We're very active about providing as much free support as possible to users over email, github, and IRC. We've collected some great quotes from users about how impressed they are with our responsiveness.
Unfortunately we're a small team and frequently travel to events, etc. So it's expensive for us to guarantee that someone will be around. Obviously we'd like to provide support to as many people as possible at the lowest possible rate, so as we have more people paying for support and economies of scale kick in we hope to be able to drop those prices. In the meantime we need to cover our costs or development will stall
edit: our current prices are also based on the level of support that our most active beta users needed. Now that we're past 1.0 hopefully users will need less help which will also help lower prices. We have a very high bar for support quality and don't want to overextend ourselves to the point where we can't deliver
We designed Flynn to be easy to install and use and for it to take care of itself as much as possible. Users generally get up and running and manage issues on their own.
Most current users (from individual developers to large organizations) haven't needed or wanted commercial support contracts. The offering is there for organizations who need significant help and/or an absolute guarantee that they'll be able to reach us at any hour of the day, every day of the year.
I use Cloud 66, so I'll use that as a comparison in terms of price. Their price is $19/mo for the first server + $9/mo for additional servers. It's a little bit of work to get set up and running.
To compare with Flynn, their current pricing is $74-75/node, which is quite a bit more. However, Flynn appears to offer more 1 on 1 support whereas Cloud66's is extra.
Nonetheless, there's quite a bit of difference. I think the range of $20/node may be reasonable. Anything less, the company would be unable to grow. In fact, especially for early stage startups, I'd probably err on the side of a higher pricing (eg. $30-40).
The paid plan is not for the side project but for funded projects or ones that already have money coming in.
Flynn is also a whole lot easier to get set up. Again, just what I've observed based on an earlier release.
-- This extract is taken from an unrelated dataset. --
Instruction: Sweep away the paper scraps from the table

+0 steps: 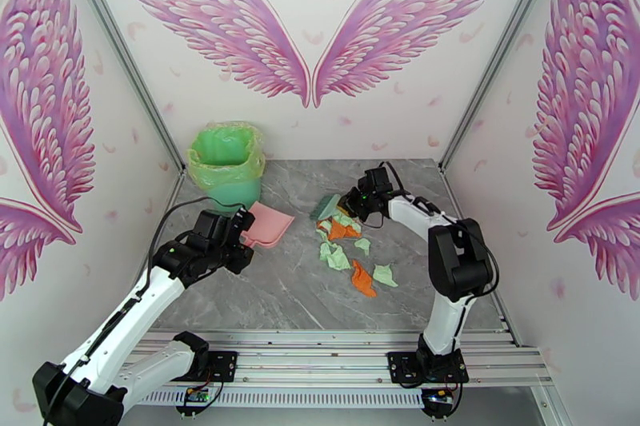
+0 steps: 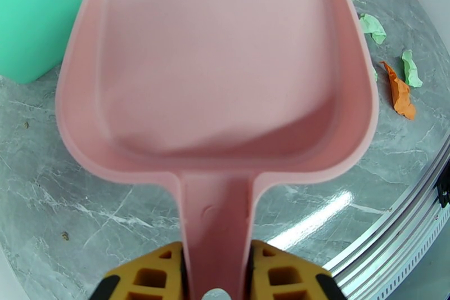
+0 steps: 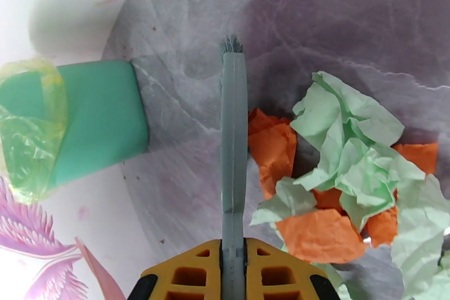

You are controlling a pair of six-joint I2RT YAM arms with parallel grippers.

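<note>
The paper scraps (image 1: 344,240), orange and mint green, lie in a loose pile on the table (image 1: 288,292) right of centre, with an orange piece (image 1: 362,278) nearest the front. My right gripper (image 1: 360,200) is shut on a teal hand brush (image 1: 324,208) at the pile's far left edge. In the right wrist view the brush (image 3: 233,138) stands edge-on, the scraps (image 3: 337,183) just to its right. My left gripper (image 1: 240,236) is shut on the handle of a pink dustpan (image 1: 268,225), left of the pile. The pan (image 2: 219,65) holds nothing, and a few scraps (image 2: 399,93) lie beyond its right rim.
A mint green bin (image 1: 228,164) lined with a yellowish bag stands at the back left, close behind the dustpan. It shows again as the bin (image 2: 34,14) and the bin (image 3: 90,118). Aluminium rails (image 1: 336,340) edge the table's front.
</note>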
BOSH operates at a lower level, working with VMs. Flynn is higher level and allows deployment and management of applications and databases in containers.
Instead of relying on a lower layer like BOSH, Flynn is self-bootstrapping and self-hosting. It runs everything except the container runner in containers managed by the platform. The same APIs and tools are used to manage user applications and Flynn components.
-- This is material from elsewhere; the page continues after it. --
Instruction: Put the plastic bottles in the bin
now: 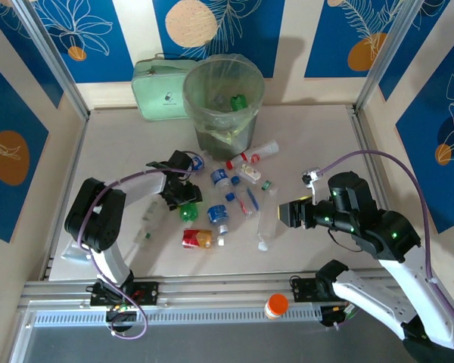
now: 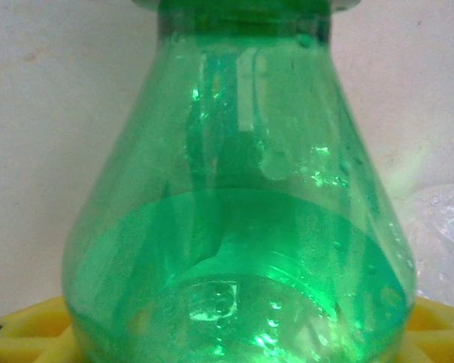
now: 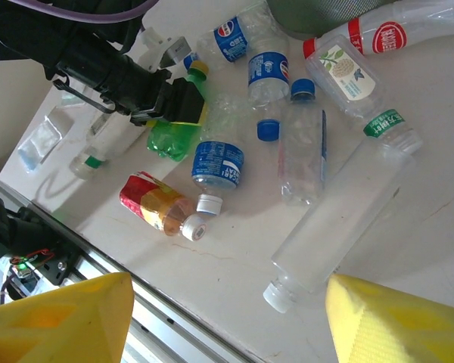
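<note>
One white jar with an orange cap [image 1: 276, 305] sits on the ribbed metal rail at the bottom middle of the overhead view. Just above it, right of centre, the right fingers [image 3: 60, 321], blocky yellow wedges, stand wide apart with nothing between them. Left of centre, the left fingers [image 2: 23, 336] sit on either side of a glossy, translucent green bottle [image 2: 234, 227] with a flared shoulder; I cannot tell whether they squeeze it. Several plastic bottles lie scattered mid-counter [image 1: 318, 144]: a long clear bottle [image 3: 340, 227] with a white cap, a crumpled red-and-yellow bottle [image 3: 155, 204] and a blue-labelled bottle [image 3: 218, 162]. At upper centre stands the round, translucent bin [image 1: 212, 128] with a crinkled pale green liner, holding a few bottles, one of them green. A flat mint-green case [image 1: 155, 94] sits just beside it on the left.
</note>
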`<action>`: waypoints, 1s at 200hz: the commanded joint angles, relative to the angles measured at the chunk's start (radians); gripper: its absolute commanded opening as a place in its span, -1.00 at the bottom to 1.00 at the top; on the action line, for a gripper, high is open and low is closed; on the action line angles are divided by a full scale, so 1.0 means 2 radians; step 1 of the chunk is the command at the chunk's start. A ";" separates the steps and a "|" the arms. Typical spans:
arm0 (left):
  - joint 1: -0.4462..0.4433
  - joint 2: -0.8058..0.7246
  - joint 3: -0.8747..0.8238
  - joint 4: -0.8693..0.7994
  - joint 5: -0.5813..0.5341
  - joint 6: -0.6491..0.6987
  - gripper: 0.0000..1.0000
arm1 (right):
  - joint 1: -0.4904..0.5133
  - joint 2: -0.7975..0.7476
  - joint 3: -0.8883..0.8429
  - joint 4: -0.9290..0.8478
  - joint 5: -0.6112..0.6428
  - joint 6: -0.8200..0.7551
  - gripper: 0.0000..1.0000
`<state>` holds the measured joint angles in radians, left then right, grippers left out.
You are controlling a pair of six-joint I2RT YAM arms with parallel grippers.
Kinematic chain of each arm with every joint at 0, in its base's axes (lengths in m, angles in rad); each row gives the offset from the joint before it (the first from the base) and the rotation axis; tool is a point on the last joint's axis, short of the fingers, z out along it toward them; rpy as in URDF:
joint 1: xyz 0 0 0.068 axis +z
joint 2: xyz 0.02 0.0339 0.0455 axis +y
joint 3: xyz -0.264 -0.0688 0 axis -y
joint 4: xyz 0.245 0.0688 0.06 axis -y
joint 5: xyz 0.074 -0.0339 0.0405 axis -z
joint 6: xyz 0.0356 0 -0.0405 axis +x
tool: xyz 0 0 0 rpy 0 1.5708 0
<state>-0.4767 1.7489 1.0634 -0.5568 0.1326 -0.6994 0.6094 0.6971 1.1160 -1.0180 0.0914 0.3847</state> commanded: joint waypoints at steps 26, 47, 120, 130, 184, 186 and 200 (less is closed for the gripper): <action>-0.004 -0.044 0.001 0.000 -0.023 0.004 0.05 | 0.007 -0.004 -0.006 -0.003 0.010 -0.009 0.36; -0.006 -0.072 -0.009 0.005 -0.031 0.000 0.03 | 0.007 -0.003 -0.003 -0.003 0.013 -0.009 0.36; -0.031 -0.204 -0.017 0.029 -0.089 0.010 -0.09 | 0.000 0.002 0.004 0.000 0.013 0.005 0.35; -0.031 -0.213 -0.003 0.033 -0.094 0.018 -0.09 | -0.002 0.003 0.005 0.002 0.010 0.008 0.35; -0.032 -0.200 0.135 0.041 -0.095 0.062 -0.11 | -0.013 0.014 0.011 0.012 0.014 0.027 0.34; -0.032 -0.198 0.141 0.041 -0.094 0.064 -0.11 | -0.013 0.014 0.012 0.012 0.015 0.028 0.34; -0.031 -0.179 0.186 0.039 -0.083 0.071 -0.10 | -0.015 0.019 0.017 0.012 0.016 0.030 0.34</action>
<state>-0.5335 1.3468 1.2999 -0.5076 -0.0463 -0.6174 0.5869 0.7261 1.1145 -1.0077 0.1062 0.4213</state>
You can bring your own lower level infrastructure, like IaaS or bare metal. There is a cloud installer that can spin up a cluster to try out on EC2, Azure, or Digital Ocean, but most production users are using whatever management tools they are comfortable with to deploy and scale Flynn hosts out.
Dokku is explicitly single-host. Flynn can run in a single-host configuration but typically deployed in a highly available configuration with three or more hosts.
Flynn is designed to tackle some much bigger problems and supports running and managing highly available databases inside the platform out of the box in addition to stateless web apps.
As Titanous said, BOSH operates at a lower level than Flynn. You could use BOSH to deploy Flynn, hypothetically. A more direct comparison would be Cloud Foundry.
Kubernetes didn't exist when we started, so we ended up building our own scheduling system and management APIs. So it wouldn't really be "adding" support, instead we'd need to switch several layers of the system to be Kubernetes instead of our code.
We're watching Kubernetes, it's possible that doing that change will make sense at some point in the future.
Is there a document describing the architecture of a running system?
I didn't get from reading the documentation whether I'm spawning processes, containers, or affecting full servers.
What comprises a cluster?
Can I choose to dedicate a host to run a db, and at the same time run serveral mini-processes without launching every one in a container?
The front that flynn exposes is pleasently simple, but I also want to know what implies every command and how it affect the running environment.
Please let me know if anything specific is missing so that we can add it.
> Can I choose to dedicate a host to run a db, and at the same time run serveral mini-processes without launching every one in a container?
You can dedicate specific hosts to specific apps and process types using node tagging, though it looks like we are missing documentation for that. I'll make sure it gets added soon.
You are free to fork multiple processes inside of containers you deploy, there doesn't need to be a 1:1 mapping of container to process.
Thanks, that detail was what I was looking for.
I also wanted to understand the flexibility and options that Flynn offers to modify the running environment.